▶ DIRECTIONS: The line with "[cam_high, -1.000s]" starts the range, and the last line of the listing ends it. Retype that range exactly, without pictures.

▶ DATA BLOCK:
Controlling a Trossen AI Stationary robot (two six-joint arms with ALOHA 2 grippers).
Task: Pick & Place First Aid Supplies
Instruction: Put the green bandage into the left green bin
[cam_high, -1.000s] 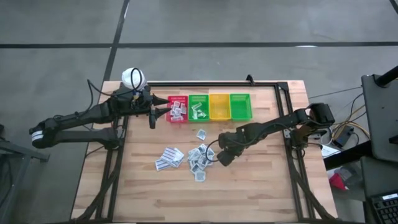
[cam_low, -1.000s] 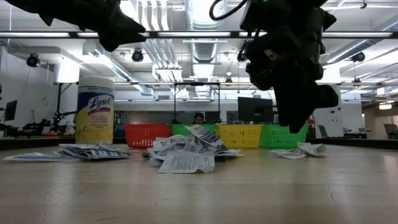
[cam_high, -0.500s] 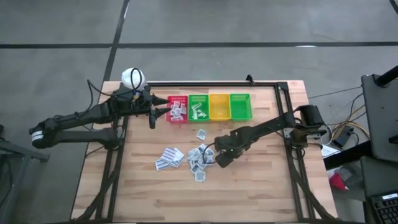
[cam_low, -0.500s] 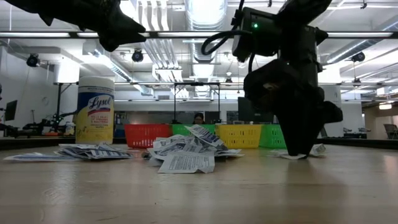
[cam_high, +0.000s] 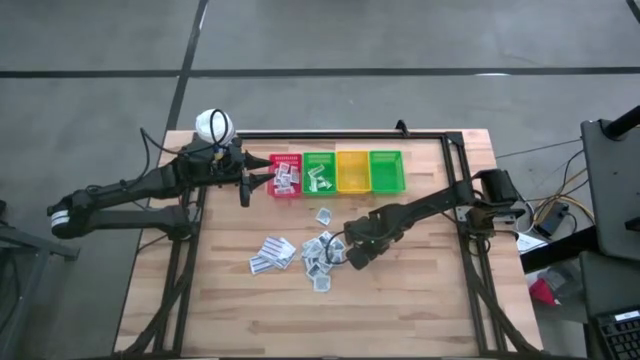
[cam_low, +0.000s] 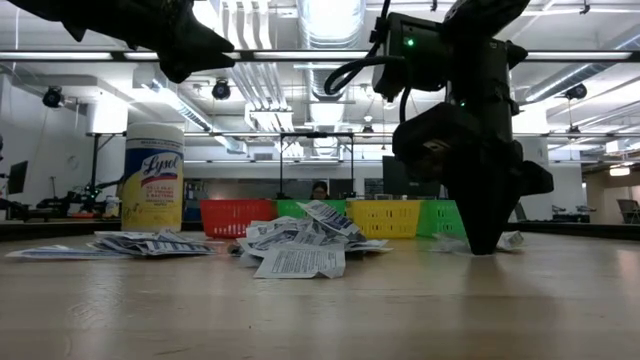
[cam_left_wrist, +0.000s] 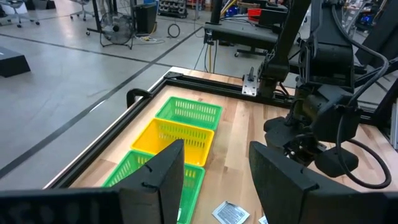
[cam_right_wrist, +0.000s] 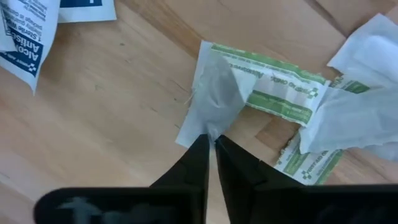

▶ OUTPUT FOR THIS EXERCISE:
[cam_high, -1.000s] 
[cam_low, -1.000s] 
[cam_high, -0.500s] 
[cam_low, -0.500s] 
[cam_high, +0.000s] 
[cam_low, +0.000s] 
[cam_left_wrist, +0.000s] 
[cam_right_wrist, +0.000s] 

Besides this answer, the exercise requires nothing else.